E garantiu que isso se trata de um modelo do governo Bolsonaro. “É o perfil autoritário dessa gestão, desses delegados. Eles têm um modus operandi. Quando saio da CGiirc, assim que eu saí, já era proibido falar. Eu disse: ‘Vou falar’. Não estou nem aí. E abri a boca. Dei entrevistas na época. Aquilo ali foi usado como dossiê em reuniões. Em cima da mesa, o presidente da Funai, ‘pa’, ‘eu vou quebrar o sigilo financeiro e bancário desse cara’. Tentando ameaçar. Eu não me intimidei. Os demais foram perseguidos um por um”.

Sobre o afastamento do trabalho, ele explicou também. “Eu não recebo, mas continuo servidor público. Posso ficar até seis anos nela [licença]. Sou concursado. Acho que eles acharam que iam se livrar. Ninguém achava que ia sair a licença, e eles deram. Saiu, eu me silencio, vou para sombra e vou costurar essas articulações no país inteiro com um monte de gente. Conheço a turma inteira da OPI. A Univaja, eu trabalho. A OPI, eu contribuo. Eles estão me denunciando exatamente por causa disso. A denúncia é que eu estou em conflito de interesse por estar atuando na atividade privada indígena, que é papel de atuação [que] seria do Estado”.

Bruno comentou como o momento era de tensão. “A galera ali [Funai] está preocupante. Tem uns ali que se corromperam e estão fazendo um jogo muito perigoso de escolher o que deve ser entregue para manter os cargos. É complexo porque o Estado é preponderante, é predominante na proteção desses povos. Eles não têm como sair gritando: ‘Estou precisando de ajuda’, como outros povos indígenas. Você viu agora no ATL [Acampamento Terra Livre], 7.000 índios, uma força política, enfrentando o governo que atacou os direitos”.

Ele falou ainda diretamente do presidente da Funai, que já havia feito outras denúncias. “O presidente da Funai em janeiro fez um comunicado aberto, abrindo mão de Ituna-Itatá [PA], tendo expedições recentes que mostraram possíveis vestígios da presença desses índios.

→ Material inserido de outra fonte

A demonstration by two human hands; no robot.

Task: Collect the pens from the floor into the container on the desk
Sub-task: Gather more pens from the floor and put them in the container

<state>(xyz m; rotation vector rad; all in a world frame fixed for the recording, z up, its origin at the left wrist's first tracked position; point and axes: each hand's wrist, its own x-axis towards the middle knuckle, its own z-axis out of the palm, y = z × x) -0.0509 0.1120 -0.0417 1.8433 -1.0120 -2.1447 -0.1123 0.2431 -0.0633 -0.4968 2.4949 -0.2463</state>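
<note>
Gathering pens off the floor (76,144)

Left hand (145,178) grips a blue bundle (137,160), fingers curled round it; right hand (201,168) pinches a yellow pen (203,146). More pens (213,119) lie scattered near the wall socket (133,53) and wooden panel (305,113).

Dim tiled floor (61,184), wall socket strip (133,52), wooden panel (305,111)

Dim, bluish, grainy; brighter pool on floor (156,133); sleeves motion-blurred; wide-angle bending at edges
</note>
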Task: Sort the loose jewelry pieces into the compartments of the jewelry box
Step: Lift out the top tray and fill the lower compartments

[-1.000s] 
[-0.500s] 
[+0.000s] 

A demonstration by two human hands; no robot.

Rapaz, isso ainda vai ser estudado muito. A dimensão disso é gravíssima”.

E explica a situação dos indígenas. “Os indígenas isolados, primeiro, precisam de uma terra intangível. Terra plena, que tenha caça, água, frutas. Tudo que eles tenham no hábito deles. Segundo ponto é que eles têm uma vulnerabilidade epidemiológica e política. Um grupo desse com a Covid é pá e queda. Pessoas superfortes, musculosas, saudáveis, mulheres com crianças lindas, todos caem doentes e morrem por causa de uma gripe. A Covid seria muito mais devastadora. A pandemia foi didática. Quando a gente ficou nesse ai ai ai com Covid morrendo gente para cacete no mundo inteiro é meio como eles passam a vida inteira”.